Like other antbirds, they perform anting, which is the process of brushing small insects through their wing and tail feathers. It is still unknown whether the main function of this process is to ease irritation during molting, kill mites, or detoxify distasteful insects.

===Diet===
The white-plumed antbird is an insectivore that eats insects, arthropods, and at times lizards. It typically forages within 1 m of the ground but will feed up to 1 m above it. It seldom joins mixed-species feeding flocks. It is an obligate antbird, feeding almost entirely on prey disturbed by army ants swarms. As many as 20 individuals have been noted following a swarm.

===Alarm behavior===
While foraging, white-plumed antbirds may remain immobile for long periods of time so that they will not be attacked by larger antbirds or predators. In case of confrontation or alarm, they may "panic, flee and chip" instead. This reaction to danger involves the bird darting back and forth making chipping noises, spreading its tail and flicking rapidly to find their last prey items before fleeing. In reaction to human presence, the bird tends to make a chirring sound and mob the intruder.

===Reproduction===
The courtship of white-plumed antbirds is essentially the same as in other antbirds. Courtship involves the male feeding the female, mutual grooming and the male showing the female possible nest sites, a display known as "draping". Both the female and male help build the nest. White-plumed antbirds typically build their bottom-supported cup nests atop live vegetation such as small palms, sedges and tuberous plants. Although the plant chosen is alive, it will often have a mat of dead leaves at the crown. The nest is built sunken into these dead leaves to hide it from predators. The nests themselves are composed of dark-colored fibrous rootlets (inner lining) and dead leaves (outer layers). Typically two eggs are laid per clutch. The eggs have a rosy-white base color with many longitudinal rosy-brown flecks and a few rosy hairline markings covering the surface. After hatching, each fledgling is fed for about a month. In certain locations, such as Manaus, they breed for much of the year and females are known to leave their mate (caring for their offspring) in order to start a new nest with a new mate as quickly as possible.

===Vocalization===
This species has 11 different calls (described in detail by Willis (1981)), 8 of which are similar to another species (the Bicolored Antbird) and 3 that are fairly unusual.

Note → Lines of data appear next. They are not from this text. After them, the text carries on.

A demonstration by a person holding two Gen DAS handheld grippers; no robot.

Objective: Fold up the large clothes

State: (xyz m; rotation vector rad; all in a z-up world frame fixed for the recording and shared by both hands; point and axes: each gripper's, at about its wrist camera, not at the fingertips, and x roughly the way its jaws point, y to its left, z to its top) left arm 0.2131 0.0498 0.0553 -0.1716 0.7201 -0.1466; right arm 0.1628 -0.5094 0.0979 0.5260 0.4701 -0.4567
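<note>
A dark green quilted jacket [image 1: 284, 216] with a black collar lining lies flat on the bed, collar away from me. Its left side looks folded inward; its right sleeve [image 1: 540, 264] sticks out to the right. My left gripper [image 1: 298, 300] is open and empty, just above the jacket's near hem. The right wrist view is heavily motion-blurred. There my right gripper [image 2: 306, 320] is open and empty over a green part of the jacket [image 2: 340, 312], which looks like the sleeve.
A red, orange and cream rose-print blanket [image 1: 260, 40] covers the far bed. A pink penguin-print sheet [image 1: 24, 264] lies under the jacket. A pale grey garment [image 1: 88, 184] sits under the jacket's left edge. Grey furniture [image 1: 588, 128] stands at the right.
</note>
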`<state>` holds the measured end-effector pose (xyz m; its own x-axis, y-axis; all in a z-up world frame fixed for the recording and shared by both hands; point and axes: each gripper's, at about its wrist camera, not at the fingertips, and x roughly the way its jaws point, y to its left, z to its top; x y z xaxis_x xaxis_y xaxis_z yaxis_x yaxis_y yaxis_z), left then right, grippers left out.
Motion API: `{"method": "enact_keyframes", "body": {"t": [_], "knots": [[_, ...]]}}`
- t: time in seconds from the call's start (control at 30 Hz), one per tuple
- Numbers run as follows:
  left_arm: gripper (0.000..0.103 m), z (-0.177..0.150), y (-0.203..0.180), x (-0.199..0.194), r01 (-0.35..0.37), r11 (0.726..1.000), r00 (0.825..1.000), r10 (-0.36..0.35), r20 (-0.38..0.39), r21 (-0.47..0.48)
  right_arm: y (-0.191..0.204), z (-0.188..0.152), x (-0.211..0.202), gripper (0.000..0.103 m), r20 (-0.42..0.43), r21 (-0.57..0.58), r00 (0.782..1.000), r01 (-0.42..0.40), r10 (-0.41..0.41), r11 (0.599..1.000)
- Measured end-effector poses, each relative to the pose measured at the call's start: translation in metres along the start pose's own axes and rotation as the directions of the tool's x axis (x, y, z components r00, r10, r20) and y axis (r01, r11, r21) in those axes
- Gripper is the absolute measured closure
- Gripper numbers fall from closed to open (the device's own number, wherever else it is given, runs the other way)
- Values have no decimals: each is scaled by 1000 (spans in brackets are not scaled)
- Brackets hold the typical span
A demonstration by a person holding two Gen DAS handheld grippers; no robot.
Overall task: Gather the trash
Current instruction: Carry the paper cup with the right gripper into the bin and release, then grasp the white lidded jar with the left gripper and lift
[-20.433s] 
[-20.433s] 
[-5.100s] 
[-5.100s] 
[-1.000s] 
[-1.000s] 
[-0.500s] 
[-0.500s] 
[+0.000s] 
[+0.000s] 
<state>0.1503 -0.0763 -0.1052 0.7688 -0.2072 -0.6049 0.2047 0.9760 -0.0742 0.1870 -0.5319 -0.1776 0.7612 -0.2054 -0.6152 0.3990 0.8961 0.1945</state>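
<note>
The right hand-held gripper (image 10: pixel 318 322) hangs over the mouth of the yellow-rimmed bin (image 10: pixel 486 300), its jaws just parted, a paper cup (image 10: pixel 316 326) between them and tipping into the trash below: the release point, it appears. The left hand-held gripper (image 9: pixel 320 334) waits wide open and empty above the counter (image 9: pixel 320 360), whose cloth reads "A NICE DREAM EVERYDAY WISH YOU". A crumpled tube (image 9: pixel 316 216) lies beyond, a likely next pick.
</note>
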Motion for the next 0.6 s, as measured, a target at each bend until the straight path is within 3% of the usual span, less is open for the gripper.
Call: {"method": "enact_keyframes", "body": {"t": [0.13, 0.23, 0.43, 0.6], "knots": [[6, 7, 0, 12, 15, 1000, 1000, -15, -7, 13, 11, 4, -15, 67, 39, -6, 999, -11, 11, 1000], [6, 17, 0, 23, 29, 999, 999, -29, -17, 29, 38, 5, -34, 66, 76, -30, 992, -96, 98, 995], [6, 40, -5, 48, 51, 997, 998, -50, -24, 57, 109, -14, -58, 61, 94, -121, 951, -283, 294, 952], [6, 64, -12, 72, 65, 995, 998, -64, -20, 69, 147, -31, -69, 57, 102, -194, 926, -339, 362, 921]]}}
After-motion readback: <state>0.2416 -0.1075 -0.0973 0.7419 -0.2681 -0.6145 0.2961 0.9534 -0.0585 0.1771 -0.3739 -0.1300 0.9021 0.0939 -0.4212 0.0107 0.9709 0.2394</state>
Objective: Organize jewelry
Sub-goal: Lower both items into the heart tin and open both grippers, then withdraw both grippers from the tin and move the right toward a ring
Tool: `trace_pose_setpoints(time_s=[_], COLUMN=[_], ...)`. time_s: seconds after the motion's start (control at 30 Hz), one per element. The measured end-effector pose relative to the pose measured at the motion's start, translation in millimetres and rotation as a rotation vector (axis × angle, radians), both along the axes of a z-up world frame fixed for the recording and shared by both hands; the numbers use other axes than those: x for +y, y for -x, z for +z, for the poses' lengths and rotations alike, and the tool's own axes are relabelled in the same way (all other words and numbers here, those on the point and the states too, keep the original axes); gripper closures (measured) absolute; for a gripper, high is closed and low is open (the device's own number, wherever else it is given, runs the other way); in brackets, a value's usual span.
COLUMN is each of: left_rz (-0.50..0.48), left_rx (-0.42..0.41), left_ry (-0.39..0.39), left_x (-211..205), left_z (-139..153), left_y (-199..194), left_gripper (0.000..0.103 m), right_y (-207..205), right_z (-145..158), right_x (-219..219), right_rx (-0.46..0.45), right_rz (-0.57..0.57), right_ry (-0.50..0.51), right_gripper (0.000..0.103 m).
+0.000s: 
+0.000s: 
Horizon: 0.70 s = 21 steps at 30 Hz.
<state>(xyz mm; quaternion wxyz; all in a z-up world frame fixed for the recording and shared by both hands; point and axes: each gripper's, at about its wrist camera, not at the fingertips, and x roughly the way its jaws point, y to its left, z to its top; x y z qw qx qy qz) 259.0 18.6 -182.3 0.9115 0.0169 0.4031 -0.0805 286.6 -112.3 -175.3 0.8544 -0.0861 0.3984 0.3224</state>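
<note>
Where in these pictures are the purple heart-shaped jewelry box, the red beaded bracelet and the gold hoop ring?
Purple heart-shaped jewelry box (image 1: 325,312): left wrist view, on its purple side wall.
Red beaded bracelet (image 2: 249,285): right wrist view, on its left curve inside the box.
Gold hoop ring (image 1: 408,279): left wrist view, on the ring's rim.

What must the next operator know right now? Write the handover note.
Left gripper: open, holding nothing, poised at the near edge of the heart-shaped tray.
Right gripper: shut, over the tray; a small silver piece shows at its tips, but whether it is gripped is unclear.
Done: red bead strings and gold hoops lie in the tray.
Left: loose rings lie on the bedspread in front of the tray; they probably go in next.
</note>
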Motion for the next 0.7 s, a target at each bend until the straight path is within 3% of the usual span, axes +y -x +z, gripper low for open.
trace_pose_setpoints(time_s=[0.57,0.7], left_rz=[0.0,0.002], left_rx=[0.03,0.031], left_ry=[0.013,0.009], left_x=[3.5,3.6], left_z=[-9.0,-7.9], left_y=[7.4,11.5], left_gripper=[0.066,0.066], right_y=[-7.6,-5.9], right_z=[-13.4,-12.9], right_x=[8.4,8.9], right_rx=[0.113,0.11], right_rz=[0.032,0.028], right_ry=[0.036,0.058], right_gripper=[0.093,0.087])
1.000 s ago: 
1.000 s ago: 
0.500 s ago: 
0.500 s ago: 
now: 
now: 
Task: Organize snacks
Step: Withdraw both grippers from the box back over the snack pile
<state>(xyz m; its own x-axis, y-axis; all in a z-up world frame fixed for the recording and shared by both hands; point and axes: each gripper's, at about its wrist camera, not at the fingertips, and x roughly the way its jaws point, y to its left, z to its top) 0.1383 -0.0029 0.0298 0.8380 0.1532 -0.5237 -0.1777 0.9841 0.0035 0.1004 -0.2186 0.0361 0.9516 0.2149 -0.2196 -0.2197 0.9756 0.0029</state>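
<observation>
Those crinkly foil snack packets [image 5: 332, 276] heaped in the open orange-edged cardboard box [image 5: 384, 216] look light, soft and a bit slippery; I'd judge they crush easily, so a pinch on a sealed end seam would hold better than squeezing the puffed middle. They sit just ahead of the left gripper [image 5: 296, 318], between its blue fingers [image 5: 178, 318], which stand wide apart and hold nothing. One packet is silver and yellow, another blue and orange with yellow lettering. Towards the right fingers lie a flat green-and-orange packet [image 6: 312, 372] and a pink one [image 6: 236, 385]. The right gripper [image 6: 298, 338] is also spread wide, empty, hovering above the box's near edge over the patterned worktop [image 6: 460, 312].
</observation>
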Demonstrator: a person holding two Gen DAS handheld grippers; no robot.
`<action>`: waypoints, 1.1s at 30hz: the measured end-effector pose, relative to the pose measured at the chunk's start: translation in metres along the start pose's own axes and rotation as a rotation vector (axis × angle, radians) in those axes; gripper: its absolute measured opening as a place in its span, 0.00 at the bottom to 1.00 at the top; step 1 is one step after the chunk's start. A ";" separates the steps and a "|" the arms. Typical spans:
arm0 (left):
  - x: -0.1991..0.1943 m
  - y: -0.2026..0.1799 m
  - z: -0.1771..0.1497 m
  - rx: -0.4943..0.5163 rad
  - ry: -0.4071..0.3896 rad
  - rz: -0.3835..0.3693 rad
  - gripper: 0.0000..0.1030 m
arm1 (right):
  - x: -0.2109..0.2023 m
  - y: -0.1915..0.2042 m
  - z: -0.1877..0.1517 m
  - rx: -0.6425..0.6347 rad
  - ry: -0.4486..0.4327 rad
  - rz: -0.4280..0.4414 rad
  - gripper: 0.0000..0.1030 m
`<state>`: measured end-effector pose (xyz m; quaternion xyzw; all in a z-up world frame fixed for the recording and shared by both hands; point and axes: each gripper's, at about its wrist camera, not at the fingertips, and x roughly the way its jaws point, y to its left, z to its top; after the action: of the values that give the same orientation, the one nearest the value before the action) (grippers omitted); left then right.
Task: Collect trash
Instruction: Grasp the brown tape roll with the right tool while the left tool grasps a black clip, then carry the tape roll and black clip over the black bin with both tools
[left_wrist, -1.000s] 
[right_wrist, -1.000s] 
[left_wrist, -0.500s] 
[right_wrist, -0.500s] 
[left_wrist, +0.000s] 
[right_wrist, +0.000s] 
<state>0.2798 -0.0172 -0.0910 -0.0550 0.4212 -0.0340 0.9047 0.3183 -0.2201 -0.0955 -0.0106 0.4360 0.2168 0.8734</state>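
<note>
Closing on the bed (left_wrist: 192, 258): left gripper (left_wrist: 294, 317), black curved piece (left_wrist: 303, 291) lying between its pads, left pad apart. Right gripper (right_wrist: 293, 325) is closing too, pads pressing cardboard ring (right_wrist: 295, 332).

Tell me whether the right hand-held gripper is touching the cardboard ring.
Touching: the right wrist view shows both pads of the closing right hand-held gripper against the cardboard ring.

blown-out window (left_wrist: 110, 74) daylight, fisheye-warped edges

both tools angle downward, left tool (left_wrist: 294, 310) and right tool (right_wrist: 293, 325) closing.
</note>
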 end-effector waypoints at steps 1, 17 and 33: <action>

They have a loud, structurally complex and unique, whistling song. This song is used between mates and young separated by vegetation and individuals searching for ants. An adult may also sing three or more short soft tweeting notes ("see-see-see") when searching for a young or a mate, followed by "beie, beie, beie" if they do not appear quickly. Their other calls are typically quieter and shorter than those of other species of antbird. Several of their calls are used for agonistic behavior and as predation warnings. There are two main calls with the latter function, one that is very high and thin because it is hard to locate the source of such sounds, and a kind of buzzing (aimed mostly at ground predators and humans) that mimics the lower warning growls of carnivores.

==Status==

The IUCN has assessed the white-plumed antbird as being of Least Concern. It has a very large range, and though its population size is not known it is believed to be stable. No immediate threats have been identified. It is considered abundant throughout its range and occurs in many protected areas. In addition, its range "encompasses extensive intact habitat which, while not formally protected, seems at little risk of being developed in near future [and it] appears to survive in partially logged forest, although not in small forest fragments."